Я вспомнил, как это часто бывало, свой потерянный молдавит, и сунул руку в карман, как будто мог его там нащупать. Герр Новак отозвался:
– Йозеф, это ты? Ты так вырос. Тебя не узнать.
Я сел рядом с ним на ступеньку. От него пахло пивом.
– Я просто старался поступать правильно, – сказал он. – Во что тогда верить, если мы не можем верить в закон?
Ответа у меня не было, и я надеялся, что он и не ждал ответа. Он дернул себя за форменную шинель.
– Я просыпаюсь голым, и тогда я просто человек. Но когда я надеваю форму, я становлюсь законом.
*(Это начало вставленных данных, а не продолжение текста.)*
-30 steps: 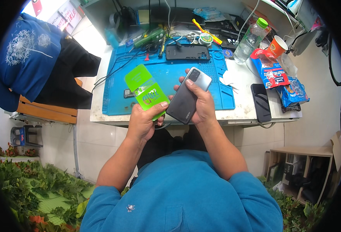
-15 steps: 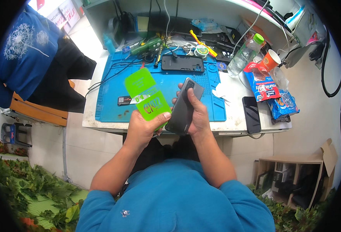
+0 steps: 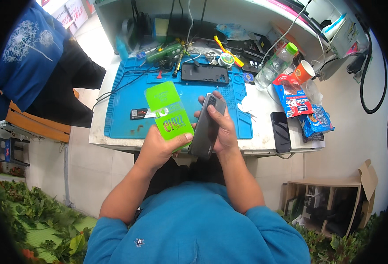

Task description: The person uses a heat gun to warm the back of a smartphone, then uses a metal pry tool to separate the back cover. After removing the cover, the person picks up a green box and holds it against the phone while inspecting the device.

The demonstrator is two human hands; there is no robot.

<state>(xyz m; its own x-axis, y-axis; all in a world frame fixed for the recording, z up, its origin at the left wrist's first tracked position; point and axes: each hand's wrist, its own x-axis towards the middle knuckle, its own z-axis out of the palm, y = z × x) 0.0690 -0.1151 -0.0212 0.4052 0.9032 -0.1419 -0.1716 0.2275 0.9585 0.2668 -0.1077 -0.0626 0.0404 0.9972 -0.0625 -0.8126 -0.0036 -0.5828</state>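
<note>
My left hand (image 3: pixel 162 143) is closed on a bright green screen protector packet (image 3: pixel 173 122), whose upper flap stands open, with the thumb over its lower right corner. Beside it my right hand (image 3: pixel 225 127) grips a dark grey smartphone (image 3: pixel 206 132), back side up, camera block at its top left. The fingers wrap behind the phone and the thumb lies across its back. Both things are held over the near edge of the blue repair mat (image 3: pixel 128 94). On the mat, left of the packet, lies a small black-and-white strip (image 3: pixel 140 113). Further back rests a black phone frame (image 3: pixel 205 73).
On the right of the white table sit a black phone (image 3: pixel 281 132), snack packets (image 3: pixel 292 94), a clear bottle with a green cap (image 3: pixel 275 66) and an orange cup (image 3: pixel 303 71). Cables, tools and a solder spool (image 3: pixel 226 60) crowd the back. A wooden shelf (image 3: pixel 324 182) stands lower right.
The view has shifted slightly. The green packet now stands a little more upright, and the phone is turned slightly more upright too. Both hands keep their hold.
</note>
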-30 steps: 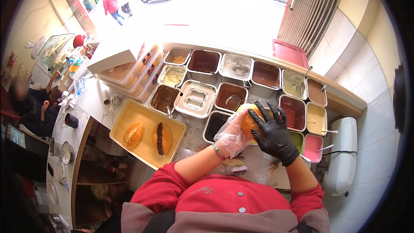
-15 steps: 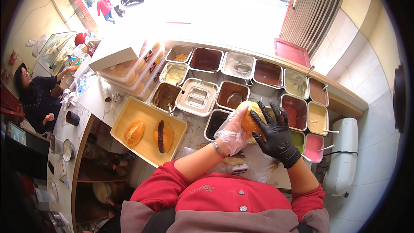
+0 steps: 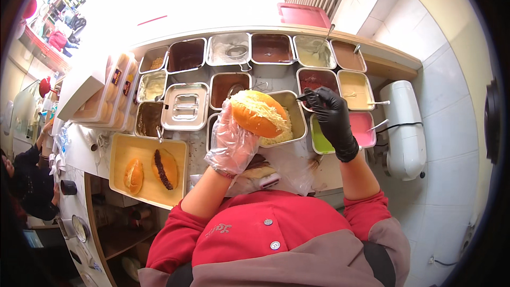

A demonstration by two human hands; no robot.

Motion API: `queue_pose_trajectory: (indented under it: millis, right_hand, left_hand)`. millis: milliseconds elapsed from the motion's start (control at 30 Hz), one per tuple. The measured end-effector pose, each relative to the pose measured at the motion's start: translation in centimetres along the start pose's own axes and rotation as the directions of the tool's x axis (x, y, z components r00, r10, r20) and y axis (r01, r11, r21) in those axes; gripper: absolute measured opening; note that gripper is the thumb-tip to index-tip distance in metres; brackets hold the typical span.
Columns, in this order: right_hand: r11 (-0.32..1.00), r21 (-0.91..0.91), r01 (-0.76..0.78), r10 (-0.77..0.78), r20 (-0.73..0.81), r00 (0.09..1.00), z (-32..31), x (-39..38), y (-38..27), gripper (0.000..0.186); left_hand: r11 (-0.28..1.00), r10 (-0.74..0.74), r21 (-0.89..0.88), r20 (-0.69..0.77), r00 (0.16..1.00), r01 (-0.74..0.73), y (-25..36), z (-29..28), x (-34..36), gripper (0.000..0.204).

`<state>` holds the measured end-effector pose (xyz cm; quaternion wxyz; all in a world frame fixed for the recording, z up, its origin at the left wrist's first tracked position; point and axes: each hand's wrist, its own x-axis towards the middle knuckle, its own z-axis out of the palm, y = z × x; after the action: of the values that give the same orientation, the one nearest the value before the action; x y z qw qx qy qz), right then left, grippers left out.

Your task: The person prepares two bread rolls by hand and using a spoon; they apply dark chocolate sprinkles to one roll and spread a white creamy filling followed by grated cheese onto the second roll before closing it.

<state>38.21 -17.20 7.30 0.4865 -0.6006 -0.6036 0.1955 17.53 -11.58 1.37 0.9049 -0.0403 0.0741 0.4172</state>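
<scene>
My left hand (image 3: 232, 143), in a clear plastic glove, is closed around a golden bun (image 3: 254, 110) topped with pale shreds that look like grated cheese. The bun is held tilted, over the near side of a metal tub (image 3: 300, 123) of similar shreds. To its right, my right hand (image 3: 334, 119) wears a black glove and is apart from the bun. Its fingers are drawn together near a tub of red filling (image 3: 319, 77); whether something dark is pinched in them I cannot make out.
Several metal tubs of spreads stand in rows, among them a lidded one (image 3: 185, 107) and a pink one (image 3: 364, 127). On the left, a yellow tray (image 3: 180, 154) holds two filled buns, beside stacked plastic boxes (image 3: 101, 101). A white appliance (image 3: 405, 133) is at right. A co-worker stands far left.
My right hand has left the bun and moved right, its fingers now drawn together. The bun's shredded topping and the tub of shreds have come into sight. The whole view has shifted.
</scene>
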Motion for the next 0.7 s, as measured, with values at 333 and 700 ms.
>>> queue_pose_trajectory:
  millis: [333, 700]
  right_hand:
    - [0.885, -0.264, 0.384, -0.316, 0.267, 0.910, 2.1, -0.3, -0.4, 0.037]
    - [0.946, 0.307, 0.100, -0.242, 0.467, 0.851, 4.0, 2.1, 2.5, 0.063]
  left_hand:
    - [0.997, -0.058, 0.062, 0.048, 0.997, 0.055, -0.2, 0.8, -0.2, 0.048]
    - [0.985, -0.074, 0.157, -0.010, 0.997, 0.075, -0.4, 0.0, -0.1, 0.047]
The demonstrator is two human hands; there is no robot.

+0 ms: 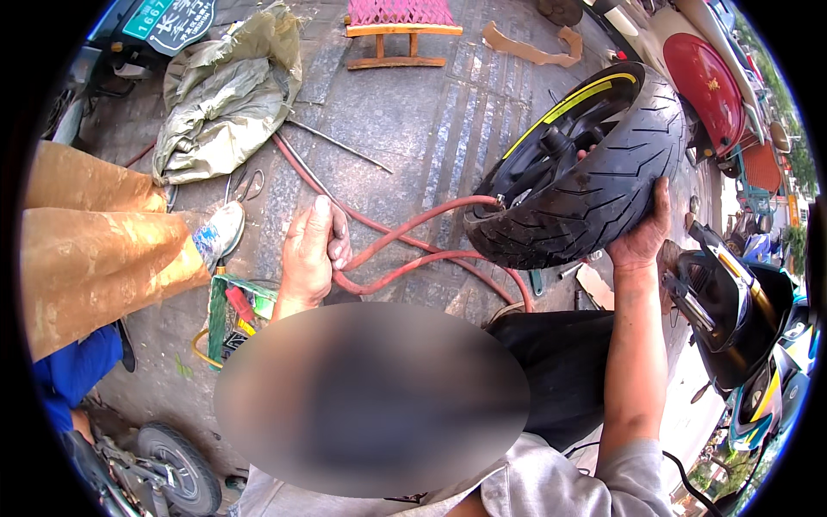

Существует только один закон, и он справедлив. Всю жизнь я верил в него, как моя жена верит в розы, которые выращивает. Кому я буду служить, если окажется, что я поклонялся ложным богам? Чем тогда окажется вся моя жизнь?
Он продолжал сбивчиво изливать мне душу – выпивка развязывает таким людям язык. Существуют законы, сказал он, в целесообразности которых он сомневается.